While I murmured in bitterness of soul at the lowness to which my family was reduced, a still heavier calamity impended, as if in vengeance against the fantastic refinements of distress over which I brooded.

I was wandering, as I had often done, with a gloomy and rebellious spirit, among the rocks, a few miles distant from the place of our habitation. It was the middle of summer. The weather had been remarkably fine; but I disdained to allow the gratifications which arise from a pure atmosphere and a serene sky to find entrance in my soul. My excursions had for some days been incessant; and the sun, which matured the corn and blackened the grapes around, had imbrowned my visage, and boiled in my blood. I drank in fierceness and desperation from the fervor of his beams. One night, as in sullen mood I watched his setting from a point of the rock, I perceived the clearness of the day subsiding in a threatening evening. The clouds gathered in the west; and, as night approached, were overspread with a deep dye of the fiercest crimson. The wind rose; and, during the hours of darkness, its roarings were hollow and tempestuous.

In the morning the clouds were hurried rapidly along, and the air was changed from a long series of sultriness to a nipping cold. This change of the atmosphere I disregarded, and pursued my rambles. A little before noon, however, the air suddenly grew so dark, as to produce a sensation perfectly tremendous. I felt as if the darkest night had never exceeded it. The impetuous motion to which I had been impelled, partly by the fever in my blood, and partly by the turbulence of the season, was suspended. Mechanically I looked round me for shelter. But I could ill distinguish the objects that were near me, when a flash of lightning, blue and sulfureous, came directly in my face, with a brightness that threatened to extinguish the organ of vision. The thunder that followed was of a length and loudness to admit of no comparison from any object with which I am acquainted. The bursts were so frequent as almost to confound themselves with each other. At present I thought only of myself; and the recent habits of my mind were not calculated to make me peculiarly accessible to fear. I stood awe-struck; but rather with the awe that inheres to a cultivated imagination, than that which consists in apprehension. I seemed ready to mount amid the clouds, and penetrate the veil with which nature conceals her operations. I would have plunged into the recesses in which the storm was engendered, and bared my bosom to the streaming fire. Meanwhile my thoughts were solemnized and fixed by observing the diversified dance of the lightnings upon the points of the rocks, contrasting as they did in the strongest manner with the darkness in which the rest of the scene was enveloped. This added contention of the elements did not, however, suspend the raging of the wind. Presently a storm of mingled hail and rain poured from the clouds, and was driven with inconceivable impetuosity. The hailstones were of so astonishing a magnitude, that, before I was aware, I was beaten by them to the ground. Not daring to attempt to rise again, I simply endeavored to place myself in such a manner as might best protect me from their violence. I therefore remained prostrate, listening to the force with which they struck upon the earth, and feeling the rebound of their blows from different parts of my body.

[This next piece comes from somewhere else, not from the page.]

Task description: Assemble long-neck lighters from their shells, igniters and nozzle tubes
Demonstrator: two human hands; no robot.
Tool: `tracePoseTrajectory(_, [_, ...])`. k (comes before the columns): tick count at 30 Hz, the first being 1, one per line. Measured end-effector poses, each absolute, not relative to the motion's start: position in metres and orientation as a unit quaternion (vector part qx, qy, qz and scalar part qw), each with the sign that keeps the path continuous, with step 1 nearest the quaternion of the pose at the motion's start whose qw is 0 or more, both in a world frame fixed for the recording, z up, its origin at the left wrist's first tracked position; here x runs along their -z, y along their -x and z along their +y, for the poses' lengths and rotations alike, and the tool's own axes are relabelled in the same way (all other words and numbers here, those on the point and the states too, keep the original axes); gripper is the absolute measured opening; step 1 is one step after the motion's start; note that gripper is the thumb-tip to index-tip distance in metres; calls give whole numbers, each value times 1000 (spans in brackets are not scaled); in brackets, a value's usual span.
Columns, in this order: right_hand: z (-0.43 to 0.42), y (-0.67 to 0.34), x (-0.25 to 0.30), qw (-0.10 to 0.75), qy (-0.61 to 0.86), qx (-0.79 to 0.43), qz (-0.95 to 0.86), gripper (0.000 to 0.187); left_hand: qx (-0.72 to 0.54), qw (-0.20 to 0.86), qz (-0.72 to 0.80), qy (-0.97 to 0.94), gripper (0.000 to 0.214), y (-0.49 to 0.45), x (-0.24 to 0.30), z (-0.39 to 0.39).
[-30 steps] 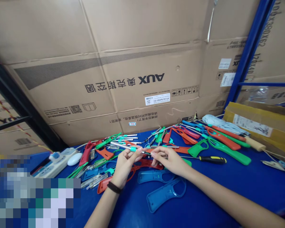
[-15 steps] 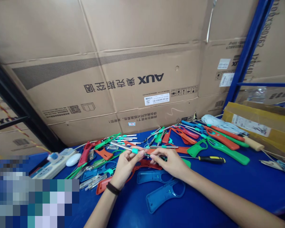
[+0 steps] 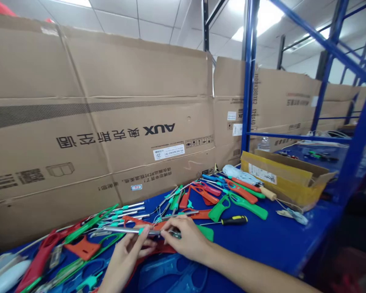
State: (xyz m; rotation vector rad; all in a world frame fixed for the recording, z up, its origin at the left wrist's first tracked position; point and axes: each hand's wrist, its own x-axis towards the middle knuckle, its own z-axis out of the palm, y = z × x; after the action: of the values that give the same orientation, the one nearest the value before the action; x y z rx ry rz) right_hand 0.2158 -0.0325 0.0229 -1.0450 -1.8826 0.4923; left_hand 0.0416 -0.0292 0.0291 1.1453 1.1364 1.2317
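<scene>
The metal tube (image 3: 122, 230) (teal collar on it) is being held just above the counter (image 3: 271, 244) near its front edge, long axis running left-right. The left hand (image 3: 125, 256) is being kept pinched at the collar, and the right hand (image 3: 186, 241) is being kept pinched on the right end.

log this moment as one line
left hand: pinches metal tube | right hand: pinches tube's end | nearby: screwdriver, coloured plastic handles on blue table
</scene>
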Motion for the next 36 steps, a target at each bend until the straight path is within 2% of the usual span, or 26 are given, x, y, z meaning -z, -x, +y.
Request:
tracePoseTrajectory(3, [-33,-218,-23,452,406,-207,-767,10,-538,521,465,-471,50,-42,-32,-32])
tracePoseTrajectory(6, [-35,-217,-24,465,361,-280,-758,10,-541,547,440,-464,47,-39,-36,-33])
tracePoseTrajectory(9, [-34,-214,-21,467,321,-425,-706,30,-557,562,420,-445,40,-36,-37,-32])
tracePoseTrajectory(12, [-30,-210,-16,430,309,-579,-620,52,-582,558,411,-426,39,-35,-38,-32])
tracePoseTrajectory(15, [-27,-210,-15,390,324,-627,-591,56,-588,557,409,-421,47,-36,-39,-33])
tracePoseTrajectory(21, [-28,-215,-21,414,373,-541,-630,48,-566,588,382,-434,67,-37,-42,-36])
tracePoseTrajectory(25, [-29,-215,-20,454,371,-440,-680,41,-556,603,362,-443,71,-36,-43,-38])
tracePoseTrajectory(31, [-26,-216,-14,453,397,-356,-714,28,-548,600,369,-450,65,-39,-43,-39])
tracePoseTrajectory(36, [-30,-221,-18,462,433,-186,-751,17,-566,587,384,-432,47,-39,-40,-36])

In about twenty minutes the shower abated, and in half an hour was entirely over. When I began to move, I was surprised at the sensation of soreness which I felt in every part of me. I raised myself upon my elbow, and saw the hailstones, in some places lying in heaps like hillocks of ice, while in others they had plowed up the surface, and buried themselves in the earth. As I looked further, I perceived immense trees torn from their roots, and thrown to a great distance upon the declivity. To the noise that they made in their descent, which must have been astonishingly great, I had been at the time insensible. Such were the marks which the tempest had left upon the mountains. In the plain it was still worse. I could perceive the soil for long spaces together converted into a morass, the standing corn beaten down and buried in the mud, the vines torn into a thousand pieces, the fruit trees demolished, and even in some places the animals themselves, lambs, sheep, and cows, strewing the fields with their mangled carcasses. The whole hopes of the year over which my eyes had glanced a few minutes before, for it was near the period of harvest, were converted into the most barren and dreary scene that any quarter of the globe ever witnessed. I was mounted upon a considerable eminence, and had an extensive prospect of this horrible devastation.

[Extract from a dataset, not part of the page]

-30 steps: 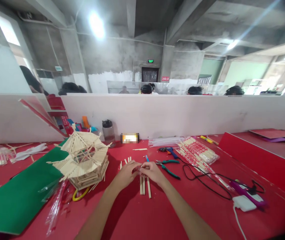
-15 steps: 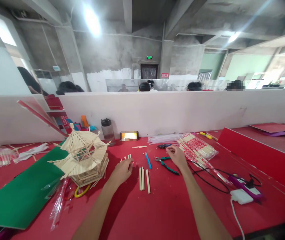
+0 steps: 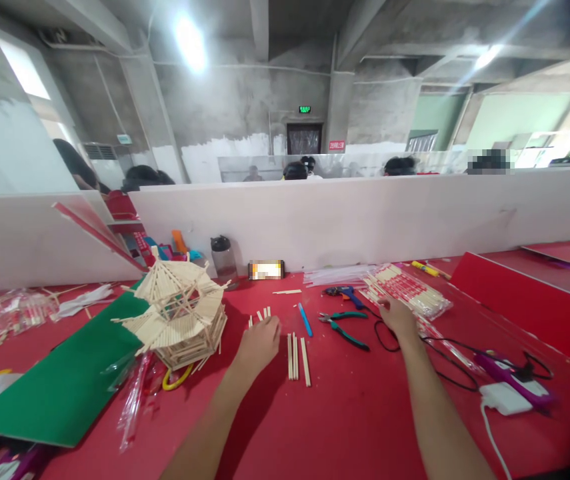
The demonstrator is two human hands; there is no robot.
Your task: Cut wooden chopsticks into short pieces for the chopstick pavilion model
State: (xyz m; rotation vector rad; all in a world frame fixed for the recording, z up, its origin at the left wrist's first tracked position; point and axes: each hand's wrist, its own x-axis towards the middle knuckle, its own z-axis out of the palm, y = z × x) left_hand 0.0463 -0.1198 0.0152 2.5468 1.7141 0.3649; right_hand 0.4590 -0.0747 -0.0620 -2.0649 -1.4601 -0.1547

As I stood gazing in mute astonishment, suddenly a fear came over me that struck dampness to my very heart. What was the situation of my own family and their little remaining property, amid this dreadful ruin? I was in a position where, though I nearly faced our habitation, a point of the rock intercepted it from my sight. The obstacle was but a small one, yet it would require a considerable circuit to overcome. I flew along the path with a speed that scarcely permitted me to breathe. When I had passed the upper rock, the whole extensive scene opened upon me in an instant. What were my sensations, when I perceived that the devastation had been even more complete here than on the side where I first viewed it! My own cottage in particular, which that very morning had contained, and I hoped continued to contain, all that was most dear to my heart, seemed to stand an entire solitude in the midst of an immense swamp.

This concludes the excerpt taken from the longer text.